Uganda faces significant challenges in providing access to clean and safe drinking water for its population. According to the Uganda Bureau of Statistics (UBOS) and the Ministry of Water and Environment, the national coverage for access to basic water services (1) stands at approximately 69%. However, there are notable disparities between urban and rural areas, with urban centers experiencing higher rates of access compared to rural regions.
In urban areas, approximately 79% of the population has access to basic water services, while in rural areas, only about 64% enjoy similar access. This rural-urban disparity reflects the ongoing struggle to extend water infrastructure and services to remote and underserved communities.
This rural-urban disparity underscores the severity of the water crisis, particularly in remote and underserved rural communities. While efforts have been made to improve water infrastructure and services in urban centers, rural areas continue to grapple with limited access to clean water sources. The challenges are multifaceted, encompassing not only lower rates of access but also the pervasive issues of water quality, sanitation facilities, and increased vulnerability to waterborne diseases.

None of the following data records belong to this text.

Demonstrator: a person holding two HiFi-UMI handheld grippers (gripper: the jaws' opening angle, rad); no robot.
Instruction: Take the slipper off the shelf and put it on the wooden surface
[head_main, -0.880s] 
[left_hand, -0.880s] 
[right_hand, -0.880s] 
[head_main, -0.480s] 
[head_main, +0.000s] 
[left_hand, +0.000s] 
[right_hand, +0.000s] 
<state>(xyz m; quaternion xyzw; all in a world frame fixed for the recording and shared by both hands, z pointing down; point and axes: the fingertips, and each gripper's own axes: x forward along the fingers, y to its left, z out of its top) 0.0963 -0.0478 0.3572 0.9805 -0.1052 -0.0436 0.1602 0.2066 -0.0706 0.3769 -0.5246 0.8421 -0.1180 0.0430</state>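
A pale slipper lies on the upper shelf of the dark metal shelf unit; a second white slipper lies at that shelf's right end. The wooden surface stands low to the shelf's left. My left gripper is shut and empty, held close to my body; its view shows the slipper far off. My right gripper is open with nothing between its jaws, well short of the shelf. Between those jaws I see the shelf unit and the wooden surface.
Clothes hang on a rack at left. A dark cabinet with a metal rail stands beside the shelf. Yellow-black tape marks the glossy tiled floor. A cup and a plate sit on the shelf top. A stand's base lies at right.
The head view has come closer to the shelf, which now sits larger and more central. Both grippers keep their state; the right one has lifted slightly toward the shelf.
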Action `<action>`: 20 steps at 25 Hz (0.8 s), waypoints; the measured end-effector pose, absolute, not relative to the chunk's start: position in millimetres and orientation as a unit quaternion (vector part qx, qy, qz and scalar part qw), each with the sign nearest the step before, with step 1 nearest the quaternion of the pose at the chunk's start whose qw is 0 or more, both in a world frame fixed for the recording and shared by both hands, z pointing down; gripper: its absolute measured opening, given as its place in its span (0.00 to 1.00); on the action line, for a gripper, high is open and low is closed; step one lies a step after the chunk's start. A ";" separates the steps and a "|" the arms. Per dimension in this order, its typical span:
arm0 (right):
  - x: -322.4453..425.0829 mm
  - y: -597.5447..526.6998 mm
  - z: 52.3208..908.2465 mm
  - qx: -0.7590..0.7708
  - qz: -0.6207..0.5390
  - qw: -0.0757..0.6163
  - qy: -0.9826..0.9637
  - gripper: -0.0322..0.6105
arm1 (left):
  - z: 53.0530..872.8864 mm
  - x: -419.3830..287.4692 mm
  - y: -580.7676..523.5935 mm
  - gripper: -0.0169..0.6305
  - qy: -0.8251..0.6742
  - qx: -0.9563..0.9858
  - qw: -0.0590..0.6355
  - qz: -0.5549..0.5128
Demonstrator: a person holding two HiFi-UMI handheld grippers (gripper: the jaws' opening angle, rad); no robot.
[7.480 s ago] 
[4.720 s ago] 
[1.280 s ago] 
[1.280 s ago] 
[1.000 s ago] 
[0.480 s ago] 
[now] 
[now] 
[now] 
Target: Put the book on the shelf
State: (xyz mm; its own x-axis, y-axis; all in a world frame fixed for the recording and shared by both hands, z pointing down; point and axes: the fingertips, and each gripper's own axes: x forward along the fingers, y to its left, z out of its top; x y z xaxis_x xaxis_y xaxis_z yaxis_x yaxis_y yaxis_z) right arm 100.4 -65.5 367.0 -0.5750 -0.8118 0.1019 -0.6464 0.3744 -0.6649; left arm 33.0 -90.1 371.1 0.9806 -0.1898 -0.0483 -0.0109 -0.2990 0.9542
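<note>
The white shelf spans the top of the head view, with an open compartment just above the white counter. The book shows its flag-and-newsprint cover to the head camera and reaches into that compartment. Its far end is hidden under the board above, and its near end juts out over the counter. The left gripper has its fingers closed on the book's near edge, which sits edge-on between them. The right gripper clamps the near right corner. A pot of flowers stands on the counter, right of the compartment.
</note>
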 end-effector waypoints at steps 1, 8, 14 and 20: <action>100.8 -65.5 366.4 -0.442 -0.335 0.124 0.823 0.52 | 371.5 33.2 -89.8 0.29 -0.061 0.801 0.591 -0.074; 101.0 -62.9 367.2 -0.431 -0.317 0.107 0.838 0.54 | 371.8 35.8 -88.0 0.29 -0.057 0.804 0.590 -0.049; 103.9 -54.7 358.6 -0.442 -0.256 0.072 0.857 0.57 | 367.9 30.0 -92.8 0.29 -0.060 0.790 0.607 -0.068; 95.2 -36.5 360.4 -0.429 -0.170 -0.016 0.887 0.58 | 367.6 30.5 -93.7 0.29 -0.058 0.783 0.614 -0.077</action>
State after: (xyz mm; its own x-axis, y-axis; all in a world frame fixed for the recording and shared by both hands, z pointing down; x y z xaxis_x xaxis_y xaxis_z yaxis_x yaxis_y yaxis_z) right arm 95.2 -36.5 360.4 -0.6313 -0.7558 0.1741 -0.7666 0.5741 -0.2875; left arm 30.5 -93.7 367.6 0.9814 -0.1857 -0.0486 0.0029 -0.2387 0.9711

Between 55%–85% of rural households in Uganda (2) access water that does not meet the minimum required standard. Poor water quality in rural areas of Uganda is attributed to factors (3) such as high population pressure and increased industrialisation, consequently leading to untreated wastewater, sewage, and other dangerous organic matter and chemicals entering the water supply system. Untreated organic matter (4) and that containing faecal coliform or parasites (5) can be harmful to the environment and the end-users. When this happens, the end-users are faced with a variety of health challenges. For instance, periodic outbreaks of waterborne diseases (6) were reported in Uganda within the period of 2009–2021 mainly due to poor water safety and hygiene-associated causes.
The Ugandan government has recognized the urgency of addressing these issues and has implemented various initiatives. In 2018, the country reported to have started implementing the Water & Environment Sector Performance Measurement Framework (2016) (7), to address the need for improved water services and sanitation measures, good governance and climate change. Despite these efforts, challenges persist, including insufficient funding, population growth outpacing infrastructure development, and the impacts of climate change on water resources. At Project Maji, we recognize the urgency of Uganda's water crisis and have decided to take action. Our commitment is clear: to directly address the local water crisis by implementing sustainable, solar-powered water solutions. Despite persistent challenges like insufficient funding and climate change impacts, we firmly believe that collaborative efforts with the government, NGOs, and international partners are the key to creating lasting change. Starting our operations in Uganda is a crucial step in this journey, and we are dedicated to bringing innovative and reliable water solutions to both urban and rural communities.